Assigned task → Return all the entries below exactly as they were given.

Data excerpts →
>>
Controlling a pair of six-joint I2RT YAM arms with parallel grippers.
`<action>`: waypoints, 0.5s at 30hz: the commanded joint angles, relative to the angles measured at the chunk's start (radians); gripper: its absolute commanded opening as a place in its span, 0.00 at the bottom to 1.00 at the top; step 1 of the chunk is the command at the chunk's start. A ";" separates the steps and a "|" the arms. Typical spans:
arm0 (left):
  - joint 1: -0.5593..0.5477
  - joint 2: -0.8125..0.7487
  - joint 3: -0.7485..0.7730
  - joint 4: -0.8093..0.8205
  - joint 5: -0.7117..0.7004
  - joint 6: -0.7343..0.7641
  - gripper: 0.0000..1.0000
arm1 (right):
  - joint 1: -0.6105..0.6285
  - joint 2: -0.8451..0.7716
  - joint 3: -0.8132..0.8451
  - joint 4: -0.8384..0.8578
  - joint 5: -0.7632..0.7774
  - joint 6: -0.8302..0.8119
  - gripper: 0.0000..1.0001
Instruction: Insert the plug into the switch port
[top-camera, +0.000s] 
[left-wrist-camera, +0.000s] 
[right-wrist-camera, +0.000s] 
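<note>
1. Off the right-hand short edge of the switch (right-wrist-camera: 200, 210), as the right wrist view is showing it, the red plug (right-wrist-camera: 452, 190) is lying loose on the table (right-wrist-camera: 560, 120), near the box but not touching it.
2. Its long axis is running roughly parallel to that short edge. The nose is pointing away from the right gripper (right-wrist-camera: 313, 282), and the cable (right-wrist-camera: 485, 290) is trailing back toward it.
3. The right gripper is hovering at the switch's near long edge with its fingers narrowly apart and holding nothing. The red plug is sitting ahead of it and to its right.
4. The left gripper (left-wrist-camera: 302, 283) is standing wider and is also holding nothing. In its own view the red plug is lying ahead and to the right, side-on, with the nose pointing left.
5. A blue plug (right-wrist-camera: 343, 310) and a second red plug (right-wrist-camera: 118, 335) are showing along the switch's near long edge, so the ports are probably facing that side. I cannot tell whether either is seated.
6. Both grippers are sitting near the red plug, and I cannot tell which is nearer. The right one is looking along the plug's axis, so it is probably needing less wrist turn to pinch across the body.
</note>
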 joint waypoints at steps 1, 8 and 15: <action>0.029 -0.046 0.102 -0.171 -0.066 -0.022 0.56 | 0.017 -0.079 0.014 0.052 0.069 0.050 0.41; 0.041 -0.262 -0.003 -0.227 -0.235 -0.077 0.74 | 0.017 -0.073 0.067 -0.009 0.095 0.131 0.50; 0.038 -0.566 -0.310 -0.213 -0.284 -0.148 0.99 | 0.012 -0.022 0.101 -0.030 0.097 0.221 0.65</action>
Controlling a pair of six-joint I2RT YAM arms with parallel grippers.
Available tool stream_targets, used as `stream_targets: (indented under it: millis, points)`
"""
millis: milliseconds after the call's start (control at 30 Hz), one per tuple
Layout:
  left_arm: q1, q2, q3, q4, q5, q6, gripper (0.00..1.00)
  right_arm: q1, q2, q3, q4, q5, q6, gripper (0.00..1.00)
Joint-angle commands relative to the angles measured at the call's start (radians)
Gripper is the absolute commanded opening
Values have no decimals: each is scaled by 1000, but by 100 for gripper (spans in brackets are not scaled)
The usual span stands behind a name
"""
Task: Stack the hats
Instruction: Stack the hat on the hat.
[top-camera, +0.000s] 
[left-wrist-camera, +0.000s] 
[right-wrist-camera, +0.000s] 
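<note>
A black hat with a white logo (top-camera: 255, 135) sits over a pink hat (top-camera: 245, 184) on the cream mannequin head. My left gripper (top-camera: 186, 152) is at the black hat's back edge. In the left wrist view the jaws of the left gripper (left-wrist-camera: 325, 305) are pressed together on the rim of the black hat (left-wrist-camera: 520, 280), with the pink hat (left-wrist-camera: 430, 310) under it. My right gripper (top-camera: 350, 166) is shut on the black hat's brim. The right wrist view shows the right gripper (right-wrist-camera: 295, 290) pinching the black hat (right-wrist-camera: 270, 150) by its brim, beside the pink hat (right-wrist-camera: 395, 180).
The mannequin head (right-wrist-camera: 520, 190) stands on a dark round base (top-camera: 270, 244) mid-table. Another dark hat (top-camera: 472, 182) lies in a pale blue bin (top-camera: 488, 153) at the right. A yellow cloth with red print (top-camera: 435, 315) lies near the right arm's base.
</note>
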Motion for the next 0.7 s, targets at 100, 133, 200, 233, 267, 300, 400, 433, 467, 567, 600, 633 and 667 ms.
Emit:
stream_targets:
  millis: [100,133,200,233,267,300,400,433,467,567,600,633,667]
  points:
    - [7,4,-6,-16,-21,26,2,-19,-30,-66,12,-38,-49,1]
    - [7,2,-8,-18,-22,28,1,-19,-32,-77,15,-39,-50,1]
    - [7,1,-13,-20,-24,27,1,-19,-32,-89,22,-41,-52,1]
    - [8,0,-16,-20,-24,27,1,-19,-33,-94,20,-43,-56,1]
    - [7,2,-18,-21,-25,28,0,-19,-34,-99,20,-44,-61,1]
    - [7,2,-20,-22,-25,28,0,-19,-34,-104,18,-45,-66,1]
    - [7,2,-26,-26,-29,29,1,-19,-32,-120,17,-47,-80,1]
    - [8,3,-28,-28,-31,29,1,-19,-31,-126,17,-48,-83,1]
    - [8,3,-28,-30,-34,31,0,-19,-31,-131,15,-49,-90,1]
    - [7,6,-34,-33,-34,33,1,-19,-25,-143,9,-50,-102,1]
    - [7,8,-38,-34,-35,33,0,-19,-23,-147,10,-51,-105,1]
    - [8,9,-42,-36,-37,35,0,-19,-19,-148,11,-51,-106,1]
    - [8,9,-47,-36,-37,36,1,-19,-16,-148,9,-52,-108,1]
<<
Your solution →
Controlling a pair of six-joint I2RT YAM arms with parallel grippers.
`<action>`: waypoints, 0.5s at 30hz: the commanded joint angles, relative to the angles measured at the chunk's start (radians); gripper: its absolute commanded opening as a place in its span, 0.00 at the bottom to 1.00 at the top; step 1 of the chunk is the command at the chunk's start. A ";" separates the steps and a "|" the arms. Typical spans:
arm0 (left):
  - joint 1: -0.5593..0.5477
  - joint 2: -0.8125..0.7487
  - joint 3: -0.7485..0.7730
  - joint 4: -0.8093..0.8205
  - joint 5: -0.7117..0.7004
  - joint 6: -0.7343..0.7641
  - gripper: 0.0000..1.0000
arm1 (right):
  - joint 1: -0.6105..0.6285
  - joint 2: -0.8451..0.7716
  - joint 3: -0.8132..0.8451
  - joint 4: -0.8384..0.8578
  - joint 5: -0.7632..0.7774
  - joint 6: -0.8302..0.8119
  - gripper: 0.0000..1.0001
Instruction: Insert the plug into the switch port
[top-camera, +0.000s] 
[left-wrist-camera, +0.000s] 
[right-wrist-camera, +0.000s] 
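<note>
1. Off the right-hand short edge of the switch (right-wrist-camera: 200, 210), as the right wrist view is showing it, the red plug (right-wrist-camera: 452, 190) is lying loose on the table (right-wrist-camera: 560, 120), near the box but not touching it.
2. Its long axis is running roughly parallel to that short edge. The nose is pointing away from the right gripper (right-wrist-camera: 313, 282), and the cable (right-wrist-camera: 485, 290) is trailing back toward it.
3. The right gripper is hovering at the switch's near long edge with its fingers narrowly apart and holding nothing. The red plug is sitting ahead of it and to its right.
4. The left gripper (left-wrist-camera: 302, 283) is standing wider and is also holding nothing. In its own view the red plug is lying ahead and to the right, side-on, with the nose pointing left.
5. A blue plug (right-wrist-camera: 343, 310) and a second red plug (right-wrist-camera: 118, 335) are showing along the switch's near long edge, so the ports are probably facing that side. I cannot tell whether either is seated.
6. Both grippers are sitting near the red plug, and I cannot tell which is nearer. The right one is looking along the plug's axis, so it is probably needing less wrist turn to pinch across the body.
</note>
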 joint waypoints at steps 1, 8 and 15: <action>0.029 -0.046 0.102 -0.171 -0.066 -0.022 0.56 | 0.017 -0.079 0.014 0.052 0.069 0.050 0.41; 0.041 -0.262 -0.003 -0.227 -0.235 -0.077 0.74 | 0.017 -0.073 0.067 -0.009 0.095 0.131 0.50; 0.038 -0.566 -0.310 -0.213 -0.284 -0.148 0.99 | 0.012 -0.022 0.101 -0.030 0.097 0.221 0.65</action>
Controlling a pair of six-joint I2RT YAM arms with parallel grippers.
Available tool stream_targets, used as `stream_targets: (indented under it: millis, points)`
"""
millis: milliseconds after the call's start (control at 30 Hz), one per tuple
Layout:
  left_arm: q1, q2, q3, q4, q5, q6, gripper (0.00..1.00)
  right_arm: q1, q2, q3, q4, q5, q6, gripper (0.00..1.00)
Joint-angle commands relative to the angles measured at the call's start (radians)
Gripper is the absolute commanded opening
Values have no decimals: each is scaled by 1000, but by 100 for gripper (spans in brackets are not scaled)
The usual span stands behind a name
"""
Task: Stack the hats
Instruction: Stack the hat on the hat.
[top-camera, +0.000s] 
[left-wrist-camera, +0.000s] 
[right-wrist-camera, +0.000s] 
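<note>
A black hat with a white logo (top-camera: 255, 135) sits over a pink hat (top-camera: 245, 184) on the cream mannequin head. My left gripper (top-camera: 186, 152) is at the black hat's back edge. In the left wrist view the jaws of the left gripper (left-wrist-camera: 325, 305) are pressed together on the rim of the black hat (left-wrist-camera: 520, 280), with the pink hat (left-wrist-camera: 430, 310) under it. My right gripper (top-camera: 350, 166) is shut on the black hat's brim. The right wrist view shows the right gripper (right-wrist-camera: 295, 290) pinching the black hat (right-wrist-camera: 270, 150) by its brim, beside the pink hat (right-wrist-camera: 395, 180).
The mannequin head (right-wrist-camera: 520, 190) stands on a dark round base (top-camera: 270, 244) mid-table. Another dark hat (top-camera: 472, 182) lies in a pale blue bin (top-camera: 488, 153) at the right. A yellow cloth with red print (top-camera: 435, 315) lies near the right arm's base.
</note>
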Motion for the next 0.7 s, targets at 100, 133, 200, 233, 267, 300, 400, 433, 467, 567, 600, 633 and 667 ms.
Emit:
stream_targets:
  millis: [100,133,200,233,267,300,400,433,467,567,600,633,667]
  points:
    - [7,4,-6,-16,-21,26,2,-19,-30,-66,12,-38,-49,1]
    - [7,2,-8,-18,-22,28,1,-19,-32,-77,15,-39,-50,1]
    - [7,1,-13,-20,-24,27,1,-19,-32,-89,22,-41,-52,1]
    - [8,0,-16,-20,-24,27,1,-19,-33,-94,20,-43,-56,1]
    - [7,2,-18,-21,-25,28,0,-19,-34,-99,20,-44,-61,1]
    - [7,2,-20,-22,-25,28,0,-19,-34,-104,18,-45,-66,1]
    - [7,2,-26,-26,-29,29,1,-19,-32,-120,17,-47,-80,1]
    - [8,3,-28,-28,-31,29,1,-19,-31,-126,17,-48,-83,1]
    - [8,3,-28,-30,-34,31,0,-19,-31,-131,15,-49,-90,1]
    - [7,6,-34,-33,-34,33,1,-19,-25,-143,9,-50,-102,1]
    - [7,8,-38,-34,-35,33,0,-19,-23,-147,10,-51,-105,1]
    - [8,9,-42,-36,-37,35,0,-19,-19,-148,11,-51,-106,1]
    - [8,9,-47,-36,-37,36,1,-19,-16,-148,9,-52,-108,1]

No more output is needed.